AIM OF THE EXERCISE
In full and without alteration, write out the lines below.

------------------------------------------------------------

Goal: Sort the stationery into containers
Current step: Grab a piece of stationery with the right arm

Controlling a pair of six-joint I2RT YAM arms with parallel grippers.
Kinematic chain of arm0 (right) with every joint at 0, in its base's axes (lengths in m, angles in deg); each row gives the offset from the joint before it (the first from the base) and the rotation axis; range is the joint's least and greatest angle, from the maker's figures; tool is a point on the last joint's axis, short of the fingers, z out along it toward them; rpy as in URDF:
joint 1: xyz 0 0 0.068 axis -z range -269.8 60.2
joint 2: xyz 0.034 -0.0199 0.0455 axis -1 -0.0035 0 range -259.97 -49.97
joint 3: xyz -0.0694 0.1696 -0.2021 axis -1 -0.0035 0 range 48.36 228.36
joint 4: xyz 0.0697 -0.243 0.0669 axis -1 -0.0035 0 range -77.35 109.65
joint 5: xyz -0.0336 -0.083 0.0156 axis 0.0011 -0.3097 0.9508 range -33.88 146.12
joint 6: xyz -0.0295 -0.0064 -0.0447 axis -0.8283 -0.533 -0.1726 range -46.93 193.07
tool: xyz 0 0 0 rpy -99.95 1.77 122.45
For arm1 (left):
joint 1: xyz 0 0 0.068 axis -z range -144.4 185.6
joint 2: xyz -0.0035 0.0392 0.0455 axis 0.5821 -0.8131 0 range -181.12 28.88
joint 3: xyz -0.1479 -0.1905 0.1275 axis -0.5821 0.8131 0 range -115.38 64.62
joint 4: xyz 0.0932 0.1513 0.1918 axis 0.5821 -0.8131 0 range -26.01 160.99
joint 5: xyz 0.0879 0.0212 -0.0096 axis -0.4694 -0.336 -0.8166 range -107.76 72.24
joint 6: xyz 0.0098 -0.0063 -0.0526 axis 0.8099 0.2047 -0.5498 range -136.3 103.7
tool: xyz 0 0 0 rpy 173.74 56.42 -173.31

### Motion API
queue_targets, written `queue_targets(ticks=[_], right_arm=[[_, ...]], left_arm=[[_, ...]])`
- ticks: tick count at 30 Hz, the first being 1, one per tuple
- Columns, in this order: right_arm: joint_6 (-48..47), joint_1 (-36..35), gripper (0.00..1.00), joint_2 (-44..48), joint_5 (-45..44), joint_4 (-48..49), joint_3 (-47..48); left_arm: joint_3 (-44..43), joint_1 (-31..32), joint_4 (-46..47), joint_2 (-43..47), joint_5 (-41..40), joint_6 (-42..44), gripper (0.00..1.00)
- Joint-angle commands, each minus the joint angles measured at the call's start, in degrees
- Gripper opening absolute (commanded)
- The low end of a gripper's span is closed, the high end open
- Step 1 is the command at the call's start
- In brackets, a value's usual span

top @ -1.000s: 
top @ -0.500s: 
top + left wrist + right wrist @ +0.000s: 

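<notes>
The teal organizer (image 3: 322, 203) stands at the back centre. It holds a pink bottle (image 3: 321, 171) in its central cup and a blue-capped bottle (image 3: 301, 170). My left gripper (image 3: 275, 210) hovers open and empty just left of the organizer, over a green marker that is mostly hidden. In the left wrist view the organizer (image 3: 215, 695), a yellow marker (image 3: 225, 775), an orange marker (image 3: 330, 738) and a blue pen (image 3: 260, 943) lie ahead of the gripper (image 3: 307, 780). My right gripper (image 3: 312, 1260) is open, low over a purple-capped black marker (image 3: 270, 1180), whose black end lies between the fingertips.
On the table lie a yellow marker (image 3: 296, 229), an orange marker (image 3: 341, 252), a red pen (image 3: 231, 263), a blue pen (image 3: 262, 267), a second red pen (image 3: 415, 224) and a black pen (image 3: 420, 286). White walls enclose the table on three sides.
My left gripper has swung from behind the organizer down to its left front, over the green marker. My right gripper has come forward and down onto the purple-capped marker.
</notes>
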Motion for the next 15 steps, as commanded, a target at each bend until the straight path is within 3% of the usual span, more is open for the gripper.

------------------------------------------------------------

SOLUTION FOR THIS TASK
Goal: Sort the stationery into containers
Current step: Grab a piece of stationery with the right arm

Controlling a pair of six-joint I2RT YAM arms with parallel grippers.
Kinematic chain of arm0 (right) with every joint at 0, in its base's axes (lengths in m, angles in deg); each row gives the offset from the joint before it (the first from the base) and the rotation axis; range is the joint's least and greatest angle, from the maker's figures; tool is a point on the last joint's axis, short of the fingers, z out along it toward them; rpy as in URDF:
joint 1: xyz 0 0 0.068 axis -z range -269.8 60.2
joint 2: xyz 0.034 -0.0199 0.0455 axis -1 -0.0035 0 range -259.97 -49.97
joint 3: xyz -0.0694 0.1696 -0.2021 axis -1 -0.0035 0 range 48.36 228.36
joint 4: xyz 0.0697 -0.243 0.0669 axis -1 -0.0035 0 range -77.35 109.65
joint 5: xyz -0.0336 -0.083 0.0156 axis 0.0011 -0.3097 0.9508 range -33.88 146.12
joint 6: xyz -0.0295 -0.0064 -0.0447 axis -0.8283 -0.533 -0.1726 range -46.93 193.07
tool: xyz 0 0 0 rpy -99.95 1.77 122.45
For arm1 (left):
joint 1: xyz 0 0 0.068 axis -z range -144.4 185.6
joint 2: xyz -0.0035 0.0392 0.0455 axis 0.5821 -0.8131 0 range -181.12 28.88
joint 3: xyz -0.1479 -0.1905 0.1275 axis -0.5821 0.8131 0 range -115.38 64.62
joint 4: xyz 0.0932 0.1513 0.1918 axis 0.5821 -0.8131 0 range -26.01 160.99
joint 5: xyz 0.0879 0.0212 -0.0096 axis -0.4694 -0.336 -0.8166 range -107.76 72.24
joint 6: xyz 0.0098 -0.0063 -0.0526 axis 0.8099 0.2047 -0.5498 range -136.3 103.7
tool: xyz 0 0 0 rpy 173.74 56.42 -173.31

### Motion API
queue_targets, written `queue_targets(ticks=[_], right_arm=[[_, ...]], left_arm=[[_, ...]])`
- ticks: tick count at 30 Hz, the first being 1, one per tuple
- Columns, in this order: right_arm: joint_6 (-48..47), joint_1 (-36..35), gripper (0.00..1.00), joint_2 (-44..48), joint_5 (-45..44), joint_4 (-48..49), joint_3 (-47..48); left_arm: joint_3 (-44..43), joint_1 (-31..32), joint_4 (-46..47), joint_2 (-43..47), joint_5 (-41..40), joint_6 (-42..44), gripper (0.00..1.00)
- Joint-angle commands, each minus the joint angles measured at the call's start, in degrees
- Gripper opening absolute (commanded)
- The low end of a gripper's span is closed, the high end open
- Step 1 is the command at the call's start
- In brackets, a value's usual span

top @ -1.000s: 
top @ -0.500s: 
top + left wrist + right wrist @ +0.000s: 

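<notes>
The teal organizer (image 3: 322, 203) stands at the back centre. It holds a pink bottle (image 3: 321, 171) in its central cup and a blue-capped bottle (image 3: 301, 170). My left gripper (image 3: 275, 210) hovers open and empty just left of the organizer, over a green marker that is mostly hidden. In the left wrist view the organizer (image 3: 215, 695), a yellow marker (image 3: 225, 775), an orange marker (image 3: 330, 738) and a blue pen (image 3: 260, 943) lie ahead of the gripper (image 3: 307, 780). My right gripper (image 3: 312, 1260) is open, low over a purple-capped black marker (image 3: 270, 1180), whose black end lies between the fingertips.
On the table lie a yellow marker (image 3: 296, 229), an orange marker (image 3: 341, 252), a red pen (image 3: 231, 263), a blue pen (image 3: 262, 267), a second red pen (image 3: 415, 224) and a black pen (image 3: 420, 286). White walls enclose the table on three sides.
My left gripper has swung from behind the organizer down to its left front, over the green marker. My right gripper has come forward and down onto the purple-capped marker.
</notes>
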Motion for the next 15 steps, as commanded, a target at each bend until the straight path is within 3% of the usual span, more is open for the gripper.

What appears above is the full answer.